If anything in the data looks odd, keep it anyway and write the whole listing out unchanged.

Top of Supplied material

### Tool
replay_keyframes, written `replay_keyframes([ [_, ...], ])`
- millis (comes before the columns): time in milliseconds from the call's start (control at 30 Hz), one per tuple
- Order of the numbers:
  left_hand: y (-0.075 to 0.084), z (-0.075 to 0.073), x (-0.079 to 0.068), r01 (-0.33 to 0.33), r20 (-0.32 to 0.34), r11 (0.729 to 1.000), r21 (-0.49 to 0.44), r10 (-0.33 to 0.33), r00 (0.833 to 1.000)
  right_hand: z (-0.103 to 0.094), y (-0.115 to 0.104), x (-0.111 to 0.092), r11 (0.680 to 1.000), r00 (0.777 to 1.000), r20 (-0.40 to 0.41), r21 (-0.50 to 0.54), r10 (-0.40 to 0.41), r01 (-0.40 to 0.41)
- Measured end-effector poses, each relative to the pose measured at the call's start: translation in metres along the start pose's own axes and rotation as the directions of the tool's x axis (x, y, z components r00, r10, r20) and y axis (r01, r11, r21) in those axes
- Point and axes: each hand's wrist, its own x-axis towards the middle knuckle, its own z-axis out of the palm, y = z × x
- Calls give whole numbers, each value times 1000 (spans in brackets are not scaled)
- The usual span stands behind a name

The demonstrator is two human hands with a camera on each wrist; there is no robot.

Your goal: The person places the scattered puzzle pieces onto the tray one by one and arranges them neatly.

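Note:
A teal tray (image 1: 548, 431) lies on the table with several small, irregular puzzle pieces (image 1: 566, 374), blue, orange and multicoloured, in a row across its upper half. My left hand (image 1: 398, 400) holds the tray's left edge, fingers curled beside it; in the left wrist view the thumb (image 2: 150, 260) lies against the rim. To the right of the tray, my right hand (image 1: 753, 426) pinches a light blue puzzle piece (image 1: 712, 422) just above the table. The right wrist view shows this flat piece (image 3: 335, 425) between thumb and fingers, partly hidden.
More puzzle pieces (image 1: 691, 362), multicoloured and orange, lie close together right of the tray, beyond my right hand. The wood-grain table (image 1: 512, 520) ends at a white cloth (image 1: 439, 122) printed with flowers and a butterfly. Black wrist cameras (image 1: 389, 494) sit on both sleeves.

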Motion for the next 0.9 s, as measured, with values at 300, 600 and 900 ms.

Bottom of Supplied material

### Exercise answer
### Tool
replay_keyframes, written `replay_keyframes([ [_, ...], ])`
- millis (comes before the columns): time in milliseconds from the call's start (control at 30 Hz), one per tuple
- Order of the numbers:
  left_hand: y (-0.075 to 0.084), z (-0.075 to 0.073), x (-0.079 to 0.068), r01 (-0.33 to 0.33), r20 (-0.32 to 0.34), r11 (0.729 to 1.000), r21 (-0.49 to 0.44), r10 (-0.33 to 0.33), r00 (0.833 to 1.000)
  right_hand: z (-0.103 to 0.094), y (-0.115 to 0.104), x (-0.111 to 0.092), r11 (0.680 to 1.000), r00 (0.777 to 1.000), r20 (-0.40 to 0.41), r21 (-0.50 to 0.54), r10 (-0.40 to 0.41), r01 (-0.40 to 0.41)
- Measured end-effector poses, each relative to the pose measured at the call's start: translation in metres along the start pose's own axes and rotation as the directions of the tool's x axis (x, y, z components r00, r10, r20) and y axis (r01, r11, r21) in those axes
- Point and axes: each hand's wrist, its own x-axis towards the middle knuckle, its own z-axis out of the palm, y = z × x
- Calls give whole numbers, each value times 1000 (spans in brackets are not scaled)
- The usual span stands behind a name

The demonstrator is two human hands with a camera on each wrist; there is no robot.

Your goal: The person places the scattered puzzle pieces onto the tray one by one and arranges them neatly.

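Note:
A teal tray (image 1: 548, 431) lies on the table with several small, irregular puzzle pieces (image 1: 566, 374), blue, orange and multicoloured, in a row across its upper half. My left hand (image 1: 398, 400) holds the tray's left edge, fingers curled beside it; in the left wrist view the thumb (image 2: 150, 260) lies against the rim. To the right of the tray, my right hand (image 1: 753, 426) pinches a light blue puzzle piece (image 1: 712, 422) just above the table. The right wrist view shows this flat piece (image 3: 335, 425) between thumb and fingers, partly hidden.
More puzzle pieces (image 1: 691, 362), multicoloured and orange, lie close together right of the tray, beyond my right hand. The wood-grain table (image 1: 512, 520) ends at a white cloth (image 1: 439, 122) printed with flowers and a butterfly. Black wrist cameras (image 1: 389, 494) sit on both sleeves.
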
Motion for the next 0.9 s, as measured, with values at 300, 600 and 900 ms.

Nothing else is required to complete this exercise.